Recorded information:
»»

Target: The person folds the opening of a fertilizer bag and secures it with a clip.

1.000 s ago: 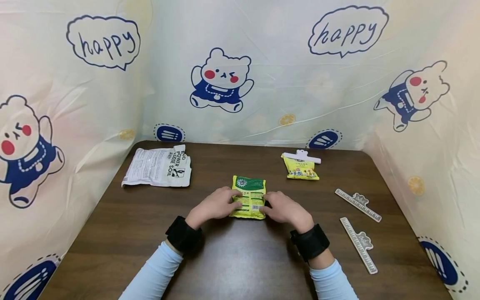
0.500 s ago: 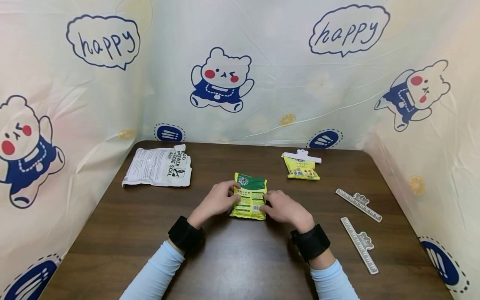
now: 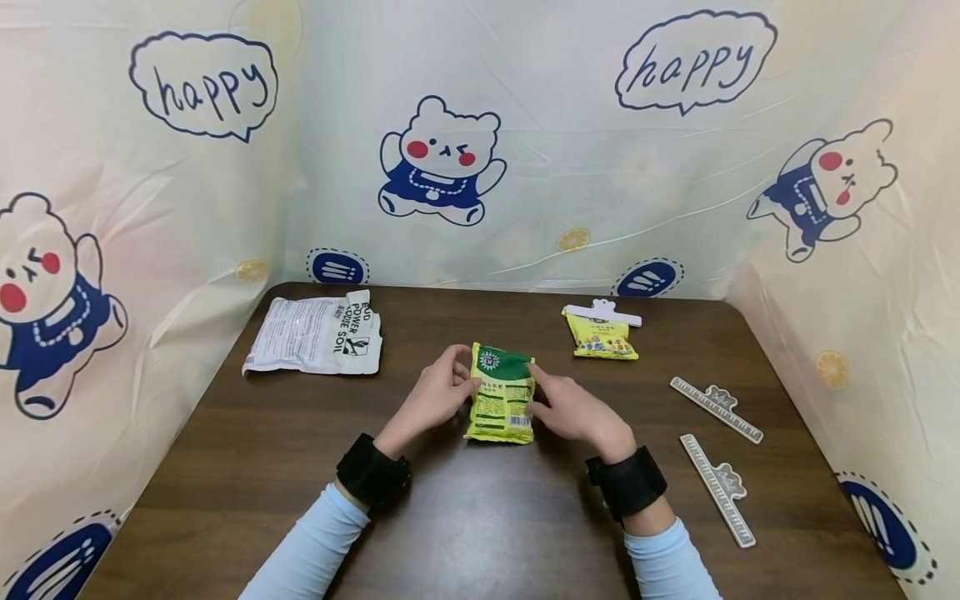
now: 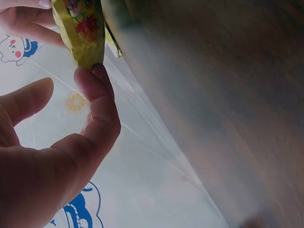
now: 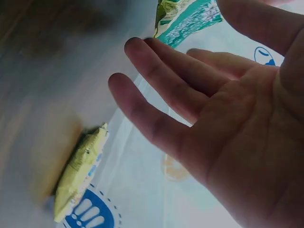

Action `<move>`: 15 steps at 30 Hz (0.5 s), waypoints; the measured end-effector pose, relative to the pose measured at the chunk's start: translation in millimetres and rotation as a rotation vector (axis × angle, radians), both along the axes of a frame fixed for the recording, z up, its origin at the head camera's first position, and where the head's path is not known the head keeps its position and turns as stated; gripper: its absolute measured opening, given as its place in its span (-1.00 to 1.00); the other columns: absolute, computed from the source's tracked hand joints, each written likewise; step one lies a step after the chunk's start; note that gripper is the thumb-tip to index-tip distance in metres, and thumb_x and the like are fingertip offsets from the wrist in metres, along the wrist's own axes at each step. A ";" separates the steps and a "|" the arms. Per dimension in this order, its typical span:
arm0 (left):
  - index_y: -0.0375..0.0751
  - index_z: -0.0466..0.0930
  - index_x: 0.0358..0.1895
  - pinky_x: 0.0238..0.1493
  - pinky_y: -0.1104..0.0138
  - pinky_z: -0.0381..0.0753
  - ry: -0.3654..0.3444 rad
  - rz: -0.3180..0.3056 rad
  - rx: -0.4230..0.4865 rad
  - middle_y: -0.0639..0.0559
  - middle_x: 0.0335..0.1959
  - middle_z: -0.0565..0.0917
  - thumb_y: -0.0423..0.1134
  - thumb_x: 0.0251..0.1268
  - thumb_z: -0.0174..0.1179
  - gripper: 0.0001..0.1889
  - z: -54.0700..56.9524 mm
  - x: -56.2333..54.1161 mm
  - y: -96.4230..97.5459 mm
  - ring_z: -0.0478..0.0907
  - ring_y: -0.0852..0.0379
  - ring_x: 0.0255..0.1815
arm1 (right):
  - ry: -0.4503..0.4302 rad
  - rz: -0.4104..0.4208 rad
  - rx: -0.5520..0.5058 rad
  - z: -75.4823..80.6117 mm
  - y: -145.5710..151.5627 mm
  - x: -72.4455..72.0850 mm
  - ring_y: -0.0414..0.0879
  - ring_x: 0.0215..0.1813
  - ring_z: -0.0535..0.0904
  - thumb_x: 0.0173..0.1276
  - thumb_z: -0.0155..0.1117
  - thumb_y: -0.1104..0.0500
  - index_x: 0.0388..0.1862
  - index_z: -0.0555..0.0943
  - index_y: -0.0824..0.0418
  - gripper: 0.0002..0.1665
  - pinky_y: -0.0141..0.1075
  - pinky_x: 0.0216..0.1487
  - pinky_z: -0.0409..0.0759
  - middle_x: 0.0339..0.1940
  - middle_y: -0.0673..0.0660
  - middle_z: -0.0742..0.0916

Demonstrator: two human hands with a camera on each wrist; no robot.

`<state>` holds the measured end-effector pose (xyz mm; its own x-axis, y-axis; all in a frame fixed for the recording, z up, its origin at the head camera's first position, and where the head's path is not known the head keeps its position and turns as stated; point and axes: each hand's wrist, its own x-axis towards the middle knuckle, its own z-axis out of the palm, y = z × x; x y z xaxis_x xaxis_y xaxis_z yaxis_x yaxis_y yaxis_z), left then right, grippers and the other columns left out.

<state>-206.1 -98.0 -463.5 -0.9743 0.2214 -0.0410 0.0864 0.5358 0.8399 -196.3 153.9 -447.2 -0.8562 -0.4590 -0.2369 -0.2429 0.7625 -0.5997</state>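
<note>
A yellow packet with a green top band [image 3: 502, 404] is at the middle of the table, back print upward, between both hands. My left hand [image 3: 431, 392] is at its left edge. In the left wrist view, bent left fingertips touch the end of the packet [image 4: 85, 40], while the left thumb stands apart from it. My right hand [image 3: 577, 408] is at the packet's right edge, index finger near the green band. In the right wrist view, the right hand [image 5: 204, 104] shows straight, spread fingers, with the thumb beside the packet [image 5: 190, 21].
A white bag with black print [image 3: 315, 333] lies at the back left. At the back right is a small yellow packet [image 3: 602, 337] with a white clip [image 3: 603, 312] across its top. Two ruler-like clips [image 3: 717, 408] lie at the right. A printed curtain [image 3: 555, 158] encloses the table [image 3: 465, 533].
The yellow packet has shifted slightly right and shows more of its length. My left hand has slid up its left edge; my right index finger has moved up toward the green band.
</note>
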 end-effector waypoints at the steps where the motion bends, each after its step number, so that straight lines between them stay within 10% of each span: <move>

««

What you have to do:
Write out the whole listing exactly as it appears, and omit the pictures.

Response to the exercise:
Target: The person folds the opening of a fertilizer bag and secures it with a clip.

1.000 s ago: 
0.500 s ago: 
now: 
now: 
now: 

Action `<move>`: 15 steps at 30 Hz (0.5 s), waypoints; the measured end-effector pose, relative to the pose measured at the chunk's start: translation in millimetres and rotation as a rotation vector (axis × angle, radians), both along the axes of a frame fixed for the recording, z up, its origin at the head camera's first position, and where the head's path is not known the head keeps its position and turns as stated; gripper: its absolute measured opening, given as its place in its span (-1.00 to 1.00); the other columns: absolute, computed from the source's tracked hand joints, each written likewise; step one lies a step after the chunk's start; note that gripper is the thumb-tip to index-tip distance in metres, and thumb_x and the like are fingertip offsets from the wrist in metres, along the wrist's own axes at each step. A ";" separates the steps and a "|" the arms. Per dimension in this order, its typical span:
arm0 (left):
  - index_y: -0.0375..0.0751
  - index_z: -0.0466..0.0930
  - index_x: 0.0358..0.1895
  - pinky_x: 0.0238..0.1493
  - pinky_y: -0.1104..0.0138
  - pinky_z: -0.0381..0.0753
  - ry: -0.3654..0.3444 rad
  - rz: -0.3180..0.3056 rad
  - rx: -0.4230..0.4865 rad
  - middle_y: -0.0639..0.0559
  - middle_x: 0.0335..0.1959
  - middle_z: -0.0565..0.0917
  - thumb_y: -0.0423..0.1134
  - thumb_x: 0.0251..0.1268
  - thumb_z: -0.0174..0.1179
  - gripper: 0.0001..0.1889
  - z: -54.0700..56.9524 mm
  - x: -56.2333..54.1161 mm
  - y: -96.4230..97.5459 mm
  - ring_z: -0.0478..0.0907
  - ring_y: -0.0852..0.0379
  - ring_x: 0.0255..0.1815
arm1 (right):
  - ry: -0.4503..0.4302 rad
  - rz: -0.4104..0.4208 rad
  - rx: -0.5520..0.5058 rad
  - z: -75.4823..80.6117 mm
  - y: -145.5710..151.5627 mm
  - x: -72.4455..72.0850 mm
  - ring_y: -0.0414..0.0879
  - ring_x: 0.0215..0.1813
  - ring_z: -0.0535..0.0904
  - thumb_x: 0.0173..0.1276
  - thumb_z: -0.0155..0.1117
  - thumb_y: -0.1104..0.0500
  - index_x: 0.0388..0.1862
  - index_z: -0.0555..0.0943
  - index_y: -0.0824..0.0418
  - gripper: 0.0002..0.1665
  - pinky_y: -0.0141..0.1075
  - pinky_x: 0.0216..0.1487
  - pinky_z: -0.0409..0.0759
  - middle_x: 0.0339..0.1940
  - middle_y: -0.0673..0.0660
  - middle_z: -0.0742..0.0916

Demonstrator: two human hands with a camera on each wrist; no robot.

`<state>` holds the measured end-effector pose (xyz mm; its own x-axis, y-axis; all in a frame fixed for the recording, z up, its origin at the head camera's first position, and where the head's path is not known the head keeps its position and turns as stated; point and axes: each hand's wrist, its own x-axis towards the middle knuckle, its own z-axis out of the palm, y = z × x; x y z xaxis_x xaxis_y xaxis_z yaxis_x yaxis_y yaxis_z), left then right, grippers and the other columns left out.

<state>-206.1 -98.0 -463.5 -0.9743 0.2214 -0.0410 0.0864 0.5358 0.8399 -196.3 153.9 -447.2 -0.8562 -0.4590 -0.2369 -0.2429 0.7625 -0.5997</state>
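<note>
A yellow packet with a green top band [image 3: 502, 404] is at the middle of the table, back print upward, between both hands. My left hand [image 3: 431, 392] is at its left edge. In the left wrist view, bent left fingertips touch the end of the packet [image 4: 85, 40], while the left thumb stands apart from it. My right hand [image 3: 577, 408] is at the packet's right edge, index finger near the green band. In the right wrist view, the right hand [image 5: 204, 104] shows straight, spread fingers, with the thumb beside the packet [image 5: 190, 21].
A white bag with black print [image 3: 315, 333] lies at the back left. At the back right is a small yellow packet [image 3: 602, 337] with a white clip [image 3: 603, 312] across its top. Two ruler-like clips [image 3: 717, 408] lie at the right. A printed curtain [image 3: 555, 158] encloses the table [image 3: 465, 533].
The yellow packet has shifted slightly right and shows more of its length. My left hand has slid up its left edge; my right index finger has moved up toward the green band.
</note>
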 end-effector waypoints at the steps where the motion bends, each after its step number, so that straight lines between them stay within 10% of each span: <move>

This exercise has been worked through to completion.